Karl Popper at the Auckland Writers’ Festival

On Friday I drive to Auckland for the 2010 Auckland Writers’ and Readers’ Festival where I am to perform. On arrival at the venue I meet Denis Dutton of Arts & Letters Daily and Canterbury University’s philosophy department. We spend a pleasant half-hour talking about philosophy of science, specifically the great Karl Popper who was at Canterbury from 1937 to, I think, 1946 and wrote The Open Society and its Enemies there. We also talk briefly about Paul Feyerabend, who taught philosophy of science at Auckland University in 1972: I attended his lectures and was impressed not just by him – he was a wonderful, invigorating man who must have changed many more lives and minds than just mine – but also by the way he scored the most beautiful student in the room within about five seconds.

I say to Denis, “I had no idea there was such a thing as a philosophy groupie.”

He says, possibly wistfully, possibly not, “We don’t get a lot of that at Canterbury.”

Just before I leave I attend Rick Gekoski’s session on Sunday afternoon.

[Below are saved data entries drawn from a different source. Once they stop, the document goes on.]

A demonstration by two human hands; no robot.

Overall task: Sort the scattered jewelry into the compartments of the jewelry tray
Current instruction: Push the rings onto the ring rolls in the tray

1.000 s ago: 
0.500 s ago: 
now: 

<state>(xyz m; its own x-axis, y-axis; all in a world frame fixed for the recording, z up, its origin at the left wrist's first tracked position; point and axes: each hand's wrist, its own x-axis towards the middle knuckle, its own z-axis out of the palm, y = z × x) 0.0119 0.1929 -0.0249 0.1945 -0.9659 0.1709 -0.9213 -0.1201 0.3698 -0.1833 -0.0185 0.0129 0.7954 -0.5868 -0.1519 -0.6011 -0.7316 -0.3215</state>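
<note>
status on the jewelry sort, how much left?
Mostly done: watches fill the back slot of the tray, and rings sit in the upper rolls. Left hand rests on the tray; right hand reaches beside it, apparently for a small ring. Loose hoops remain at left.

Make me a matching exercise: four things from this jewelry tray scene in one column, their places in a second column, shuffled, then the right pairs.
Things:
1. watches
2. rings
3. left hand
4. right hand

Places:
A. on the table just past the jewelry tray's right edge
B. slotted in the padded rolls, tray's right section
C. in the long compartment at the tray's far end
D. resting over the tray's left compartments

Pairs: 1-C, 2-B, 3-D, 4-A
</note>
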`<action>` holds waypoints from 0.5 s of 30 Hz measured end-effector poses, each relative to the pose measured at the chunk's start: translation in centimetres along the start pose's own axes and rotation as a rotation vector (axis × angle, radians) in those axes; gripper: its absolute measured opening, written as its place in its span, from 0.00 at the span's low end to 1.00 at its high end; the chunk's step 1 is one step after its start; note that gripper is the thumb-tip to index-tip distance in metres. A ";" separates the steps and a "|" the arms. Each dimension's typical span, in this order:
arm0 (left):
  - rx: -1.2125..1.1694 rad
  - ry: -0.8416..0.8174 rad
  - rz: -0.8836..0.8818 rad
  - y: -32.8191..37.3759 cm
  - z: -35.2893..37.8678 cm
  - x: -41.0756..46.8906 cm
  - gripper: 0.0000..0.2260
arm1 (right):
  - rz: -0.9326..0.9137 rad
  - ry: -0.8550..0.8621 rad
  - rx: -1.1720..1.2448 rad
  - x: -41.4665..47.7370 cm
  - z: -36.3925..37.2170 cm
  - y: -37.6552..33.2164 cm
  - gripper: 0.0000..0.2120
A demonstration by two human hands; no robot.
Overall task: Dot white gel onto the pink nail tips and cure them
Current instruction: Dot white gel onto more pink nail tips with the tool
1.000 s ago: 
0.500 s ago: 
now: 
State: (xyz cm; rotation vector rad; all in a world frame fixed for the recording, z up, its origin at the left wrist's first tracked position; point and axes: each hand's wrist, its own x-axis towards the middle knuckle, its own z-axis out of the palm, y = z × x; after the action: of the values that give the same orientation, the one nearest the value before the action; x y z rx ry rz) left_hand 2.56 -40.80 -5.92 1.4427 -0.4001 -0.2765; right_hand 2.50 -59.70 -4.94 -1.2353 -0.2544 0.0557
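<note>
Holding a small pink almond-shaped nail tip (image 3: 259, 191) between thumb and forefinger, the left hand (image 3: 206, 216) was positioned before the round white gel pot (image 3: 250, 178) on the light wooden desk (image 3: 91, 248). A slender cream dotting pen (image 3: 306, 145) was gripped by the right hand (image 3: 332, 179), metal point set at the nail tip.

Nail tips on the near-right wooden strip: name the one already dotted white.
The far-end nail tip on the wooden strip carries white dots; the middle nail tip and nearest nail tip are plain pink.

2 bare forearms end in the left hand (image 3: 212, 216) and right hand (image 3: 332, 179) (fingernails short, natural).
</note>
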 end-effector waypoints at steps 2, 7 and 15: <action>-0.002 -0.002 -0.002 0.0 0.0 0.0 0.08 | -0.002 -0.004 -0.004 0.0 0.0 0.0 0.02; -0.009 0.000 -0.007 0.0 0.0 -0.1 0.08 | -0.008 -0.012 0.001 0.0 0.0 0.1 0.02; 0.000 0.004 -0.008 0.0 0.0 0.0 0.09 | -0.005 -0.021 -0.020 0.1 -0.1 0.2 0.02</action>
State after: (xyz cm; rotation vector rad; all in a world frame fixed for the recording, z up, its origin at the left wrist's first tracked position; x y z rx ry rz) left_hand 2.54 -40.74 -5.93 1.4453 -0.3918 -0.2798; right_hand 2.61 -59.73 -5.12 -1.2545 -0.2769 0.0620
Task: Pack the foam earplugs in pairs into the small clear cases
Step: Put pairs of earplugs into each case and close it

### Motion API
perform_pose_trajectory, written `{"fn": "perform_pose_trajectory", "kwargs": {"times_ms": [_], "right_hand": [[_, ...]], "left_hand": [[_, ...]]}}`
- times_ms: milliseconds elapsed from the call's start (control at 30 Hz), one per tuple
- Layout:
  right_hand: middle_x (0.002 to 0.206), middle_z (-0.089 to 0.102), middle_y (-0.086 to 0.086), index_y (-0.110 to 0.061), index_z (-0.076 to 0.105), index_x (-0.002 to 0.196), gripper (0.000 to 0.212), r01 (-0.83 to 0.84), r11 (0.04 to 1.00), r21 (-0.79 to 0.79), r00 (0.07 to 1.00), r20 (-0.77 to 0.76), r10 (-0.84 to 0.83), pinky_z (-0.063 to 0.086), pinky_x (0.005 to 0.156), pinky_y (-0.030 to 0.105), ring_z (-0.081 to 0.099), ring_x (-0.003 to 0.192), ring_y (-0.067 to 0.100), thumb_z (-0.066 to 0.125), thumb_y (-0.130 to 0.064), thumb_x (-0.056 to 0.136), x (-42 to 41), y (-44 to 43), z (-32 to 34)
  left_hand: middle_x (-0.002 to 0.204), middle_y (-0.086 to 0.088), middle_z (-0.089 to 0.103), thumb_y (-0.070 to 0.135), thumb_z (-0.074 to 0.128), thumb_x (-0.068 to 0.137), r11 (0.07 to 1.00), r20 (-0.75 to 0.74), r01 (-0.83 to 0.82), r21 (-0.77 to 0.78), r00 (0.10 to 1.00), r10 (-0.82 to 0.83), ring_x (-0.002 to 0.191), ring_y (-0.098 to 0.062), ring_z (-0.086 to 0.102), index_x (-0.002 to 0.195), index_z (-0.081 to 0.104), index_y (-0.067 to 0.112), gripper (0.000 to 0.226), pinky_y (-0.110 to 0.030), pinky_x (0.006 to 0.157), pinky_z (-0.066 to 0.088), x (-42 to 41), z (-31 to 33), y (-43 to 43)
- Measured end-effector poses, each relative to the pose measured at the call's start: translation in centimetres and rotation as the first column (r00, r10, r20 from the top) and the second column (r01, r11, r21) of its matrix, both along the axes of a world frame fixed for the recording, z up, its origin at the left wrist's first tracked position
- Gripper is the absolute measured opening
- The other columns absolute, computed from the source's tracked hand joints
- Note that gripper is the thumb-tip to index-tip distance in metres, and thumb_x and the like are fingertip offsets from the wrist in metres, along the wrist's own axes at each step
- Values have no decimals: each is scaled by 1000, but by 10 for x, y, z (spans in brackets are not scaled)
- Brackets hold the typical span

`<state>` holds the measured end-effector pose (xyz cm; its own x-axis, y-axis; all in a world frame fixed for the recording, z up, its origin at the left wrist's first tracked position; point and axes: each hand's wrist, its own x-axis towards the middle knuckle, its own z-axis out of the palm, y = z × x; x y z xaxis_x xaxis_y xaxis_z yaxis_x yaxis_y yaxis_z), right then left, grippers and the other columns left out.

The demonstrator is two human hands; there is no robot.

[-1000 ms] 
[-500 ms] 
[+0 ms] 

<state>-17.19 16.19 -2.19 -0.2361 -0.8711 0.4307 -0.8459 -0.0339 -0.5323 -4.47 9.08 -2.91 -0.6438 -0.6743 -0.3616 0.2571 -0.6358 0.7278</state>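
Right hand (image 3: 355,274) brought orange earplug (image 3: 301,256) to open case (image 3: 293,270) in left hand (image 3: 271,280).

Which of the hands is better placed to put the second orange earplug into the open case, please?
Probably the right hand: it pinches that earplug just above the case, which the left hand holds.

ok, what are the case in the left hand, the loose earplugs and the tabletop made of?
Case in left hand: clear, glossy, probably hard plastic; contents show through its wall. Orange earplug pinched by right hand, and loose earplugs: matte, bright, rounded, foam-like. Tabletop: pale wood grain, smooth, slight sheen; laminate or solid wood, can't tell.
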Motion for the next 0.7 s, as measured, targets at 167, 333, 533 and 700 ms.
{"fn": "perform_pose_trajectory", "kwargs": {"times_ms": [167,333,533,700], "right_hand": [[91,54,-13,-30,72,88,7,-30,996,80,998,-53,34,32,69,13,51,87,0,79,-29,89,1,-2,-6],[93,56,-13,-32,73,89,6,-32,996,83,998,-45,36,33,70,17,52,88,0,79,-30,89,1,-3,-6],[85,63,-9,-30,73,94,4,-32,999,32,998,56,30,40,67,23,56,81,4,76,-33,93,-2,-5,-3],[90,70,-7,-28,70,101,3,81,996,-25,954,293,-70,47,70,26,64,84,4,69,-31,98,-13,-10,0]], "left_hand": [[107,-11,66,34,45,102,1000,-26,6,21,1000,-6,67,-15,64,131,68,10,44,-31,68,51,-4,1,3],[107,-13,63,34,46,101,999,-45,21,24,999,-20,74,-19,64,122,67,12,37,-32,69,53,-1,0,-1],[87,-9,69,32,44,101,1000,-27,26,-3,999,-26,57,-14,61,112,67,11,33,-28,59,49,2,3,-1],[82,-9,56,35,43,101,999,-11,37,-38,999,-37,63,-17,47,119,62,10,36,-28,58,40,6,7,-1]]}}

He gives good anecdote but, as he tells me later, does not want to be boxed in to telling anecdotes, which is what he is famous for. He does that, but spends a while talking about death, Wittgenstein and – in a pleasing symmetry – Karl Popper. He is good on Wittgenstein and gives the best brief and accurate account of Popper’s concept of falsification as being central to the scientific enterprise I have ever heard. It is a fabulous performance that takes its audience seriously and is both the funniest and deepest session I have seen in all my years of attending the festival.

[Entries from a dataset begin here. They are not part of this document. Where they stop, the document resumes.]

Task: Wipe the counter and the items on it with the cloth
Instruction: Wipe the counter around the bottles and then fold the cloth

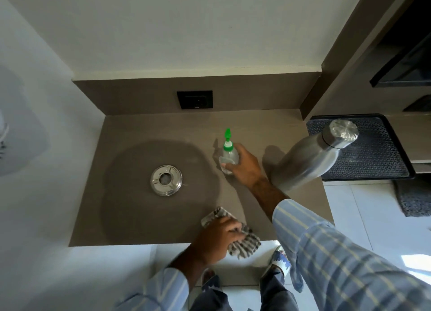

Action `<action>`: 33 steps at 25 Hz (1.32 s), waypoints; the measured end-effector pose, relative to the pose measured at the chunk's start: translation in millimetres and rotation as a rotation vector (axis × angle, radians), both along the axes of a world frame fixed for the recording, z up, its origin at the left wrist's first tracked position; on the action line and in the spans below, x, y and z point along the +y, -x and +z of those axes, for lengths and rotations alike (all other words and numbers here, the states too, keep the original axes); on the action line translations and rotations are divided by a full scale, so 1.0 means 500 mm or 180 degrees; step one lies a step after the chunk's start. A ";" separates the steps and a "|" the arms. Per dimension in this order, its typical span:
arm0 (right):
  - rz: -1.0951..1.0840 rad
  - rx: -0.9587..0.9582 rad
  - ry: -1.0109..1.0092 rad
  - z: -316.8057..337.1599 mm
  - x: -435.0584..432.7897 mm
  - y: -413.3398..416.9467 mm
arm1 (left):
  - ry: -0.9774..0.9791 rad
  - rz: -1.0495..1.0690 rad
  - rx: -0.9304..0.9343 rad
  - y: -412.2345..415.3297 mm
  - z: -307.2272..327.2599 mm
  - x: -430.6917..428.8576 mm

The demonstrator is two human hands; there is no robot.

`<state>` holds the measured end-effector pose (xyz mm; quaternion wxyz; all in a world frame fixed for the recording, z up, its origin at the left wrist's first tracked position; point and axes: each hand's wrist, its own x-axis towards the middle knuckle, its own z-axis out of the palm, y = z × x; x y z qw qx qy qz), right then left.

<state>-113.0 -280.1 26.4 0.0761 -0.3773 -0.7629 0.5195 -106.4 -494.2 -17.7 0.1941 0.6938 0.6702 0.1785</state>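
Note:
A brown counter point(140, 217) fills the middle of the head view. My left hand point(217, 237) presses a bunched grey checked cloth point(245, 243) at the counter's front edge. My right hand point(245, 168) is wrapped around a small clear spray bottle point(229, 151) with a green nozzle, standing upright on the counter. A tall steel bottle point(310, 159) stands just right of that hand. A round steel lid-like piece point(166, 180) lies at the counter's centre, left of the spray bottle.
A black wall socket point(195, 99) sits in the backsplash behind the counter. To the right, a black perforated mat point(377, 152) lies on a lower shelf. A white appliance point(18, 129) is at the far left. White floor tiles and my slippers show below the front edge.

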 end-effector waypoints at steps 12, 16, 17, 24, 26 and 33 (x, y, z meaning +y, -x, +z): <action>0.0539 0.0076 0.0245 -0.007 -0.066 -0.011 | 0.0180 0.2424 -0.1790 0.076 0.035 -0.086; -0.0168 -0.0829 -0.0049 -0.010 -0.085 -0.068 | 0.0032 0.3098 -0.2155 0.138 0.041 -0.138; 0.0071 -0.1013 -0.0452 -0.013 -0.104 -0.093 | 0.0027 0.3238 -0.2176 0.152 0.036 -0.160; 0.2010 -0.0091 -0.1503 -0.002 -0.248 0.085 | -0.0203 0.4825 -0.1945 0.272 0.004 -0.302; 0.2039 -0.0603 -0.1525 -0.002 -0.259 0.180 | -0.0152 0.4794 -0.1315 0.303 0.001 -0.308; 0.1823 -0.1003 -0.1457 -0.039 -0.259 0.254 | 0.0444 0.4280 0.0235 0.324 -0.014 -0.279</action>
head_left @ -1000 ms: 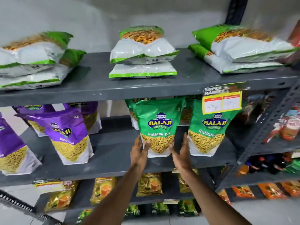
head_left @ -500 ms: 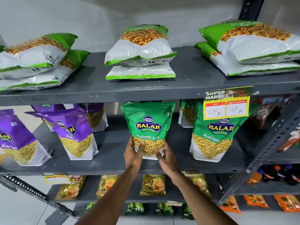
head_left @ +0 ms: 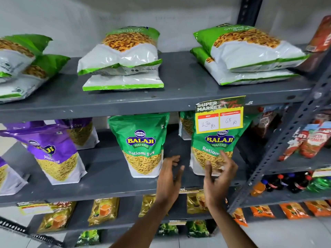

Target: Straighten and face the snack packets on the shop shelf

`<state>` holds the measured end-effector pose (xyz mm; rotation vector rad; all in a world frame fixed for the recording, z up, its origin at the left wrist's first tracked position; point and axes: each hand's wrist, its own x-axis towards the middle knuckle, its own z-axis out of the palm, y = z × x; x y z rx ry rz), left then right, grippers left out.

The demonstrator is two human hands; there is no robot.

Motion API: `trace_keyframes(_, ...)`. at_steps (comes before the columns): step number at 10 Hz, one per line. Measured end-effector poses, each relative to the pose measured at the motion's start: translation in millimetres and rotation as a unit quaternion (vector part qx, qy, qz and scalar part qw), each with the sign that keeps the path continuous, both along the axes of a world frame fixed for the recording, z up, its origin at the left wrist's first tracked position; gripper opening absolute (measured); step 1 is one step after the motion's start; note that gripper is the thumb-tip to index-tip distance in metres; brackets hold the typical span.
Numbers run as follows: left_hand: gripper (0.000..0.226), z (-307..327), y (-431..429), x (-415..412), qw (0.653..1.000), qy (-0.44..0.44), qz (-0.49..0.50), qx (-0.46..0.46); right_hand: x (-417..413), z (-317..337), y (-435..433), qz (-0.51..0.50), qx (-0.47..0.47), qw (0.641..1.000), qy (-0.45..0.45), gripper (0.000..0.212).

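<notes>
Two green Balaji Ratlami Sev packets stand upright on the middle grey shelf (head_left: 111,187). The left green packet (head_left: 141,145) faces front and nothing touches it. The right green packet (head_left: 213,151) stands under a price tag. My left hand (head_left: 170,176) hovers in the gap between the two packets, fingers apart, holding nothing. My right hand (head_left: 218,174) is open in front of the right packet's lower part; whether it touches the packet I cannot tell. A tilted purple packet (head_left: 53,154) stands further left.
A yellow price tag (head_left: 219,115) hangs from the upper shelf edge. White and green packets (head_left: 121,58) lie flat on the upper shelf. A slanted metal post (head_left: 286,138) borders the right, with ketchup pouches (head_left: 311,140) and bottles beyond. Yellow packets (head_left: 103,210) fill the lower shelf.
Both hands let go of the left green packet, which now stands upright facing front, and moved right toward the right green packet. The view also shifted.
</notes>
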<state>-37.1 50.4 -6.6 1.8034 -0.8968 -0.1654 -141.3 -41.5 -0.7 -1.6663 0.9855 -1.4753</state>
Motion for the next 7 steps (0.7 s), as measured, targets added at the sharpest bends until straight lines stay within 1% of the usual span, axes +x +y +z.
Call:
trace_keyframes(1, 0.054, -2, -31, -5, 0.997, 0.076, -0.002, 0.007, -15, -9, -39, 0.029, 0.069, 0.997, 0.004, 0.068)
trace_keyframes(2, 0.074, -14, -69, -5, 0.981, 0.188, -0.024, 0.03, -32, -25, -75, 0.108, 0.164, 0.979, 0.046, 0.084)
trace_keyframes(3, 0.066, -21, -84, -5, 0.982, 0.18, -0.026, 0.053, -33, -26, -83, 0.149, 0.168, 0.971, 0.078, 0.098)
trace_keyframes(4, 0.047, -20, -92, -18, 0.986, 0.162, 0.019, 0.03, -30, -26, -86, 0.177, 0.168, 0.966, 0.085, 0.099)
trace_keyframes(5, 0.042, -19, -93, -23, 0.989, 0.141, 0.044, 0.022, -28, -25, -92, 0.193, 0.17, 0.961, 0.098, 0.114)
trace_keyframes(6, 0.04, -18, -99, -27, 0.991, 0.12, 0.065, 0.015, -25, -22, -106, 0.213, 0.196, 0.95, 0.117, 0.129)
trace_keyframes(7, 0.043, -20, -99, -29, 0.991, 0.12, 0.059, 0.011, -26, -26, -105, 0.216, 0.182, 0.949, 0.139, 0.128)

In between Denis and Rick, I have my own hour-long session with Granta editor John Freeman about his book Shrinking the World. That story will have to wait for the next post.

2 comments:

PK said...

Ah yes, well I was there too, as you know. And he did indeed score the lovely model. Pity he couldn't get it up - the old war wound, you know.

Feyerabend was indeed invigorating and life changing. Although what he wrote was largely bollocks, it was very entertaining and challenging bollocks, which is really all that counts in teaching.

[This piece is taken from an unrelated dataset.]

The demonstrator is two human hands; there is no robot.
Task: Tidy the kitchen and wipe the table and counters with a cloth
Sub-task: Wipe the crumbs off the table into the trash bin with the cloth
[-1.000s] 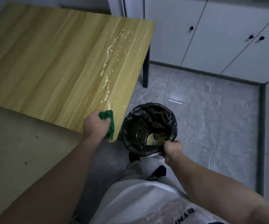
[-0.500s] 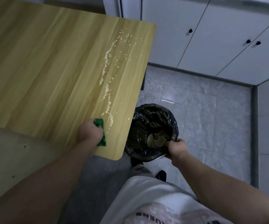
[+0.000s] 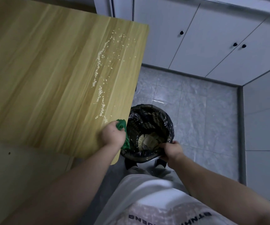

I think David Stove is a better guide on these matters - see Anything Goes: the origins of the cult of scientific irrationalism.

Stephen Stratford said...

I had forgotten about the war wound. Why do we know this? It wasn't mentioned in "Against Method" or "Science in a Free Society" . I suppose it is in his excellent autobiography "Killing Time" which I have mislaid just now. Funny thing to write about, though full credit for it not getting in the way of scoring the departmental hottie.

And I have just worked out that when we were in his class, he was the age I am now. Not that he seemed old or anything.

And now I want to go and re-read him and Lakatos, Kuhn and the rest. Oh all right, Stove too.

But first up is Denis Dutton's "The Art Instinct". Any book on the philosophy of aesthetics that has Fred Astaire on the cover is for me.